The whole listing below is to be returned without alteration.
*** Stored data
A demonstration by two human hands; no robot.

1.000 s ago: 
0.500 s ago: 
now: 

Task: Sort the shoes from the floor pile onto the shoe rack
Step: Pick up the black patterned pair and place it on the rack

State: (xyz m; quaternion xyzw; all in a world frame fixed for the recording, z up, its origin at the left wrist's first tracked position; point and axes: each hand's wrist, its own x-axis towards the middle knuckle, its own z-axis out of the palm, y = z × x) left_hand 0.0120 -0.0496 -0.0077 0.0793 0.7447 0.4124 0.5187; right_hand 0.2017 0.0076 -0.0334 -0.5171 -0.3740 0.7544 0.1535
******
→ **Response**:
A demonstration by two human hands; no robot.

1.000 s ago: 
0.500 s ago: 
now: 

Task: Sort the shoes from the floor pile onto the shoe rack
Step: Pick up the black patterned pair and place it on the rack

State: (xyz m; quaternion xyzw; all in a world frame fixed for the recording, z up, its origin at the left wrist's first tracked position; point and axes: each hand's wrist, its own x-axis towards the middle knuckle, its own z-axis out of the palm, y = z × x) left_hand 0.0120 -0.0496 -0.0077 0.0793 0.7447 0.4124 0.5187; right_hand 0.2017 0.0076 -0.0334 -0.5171 -0.3740 0.7544 0.1535

The exercise is complete as it stands.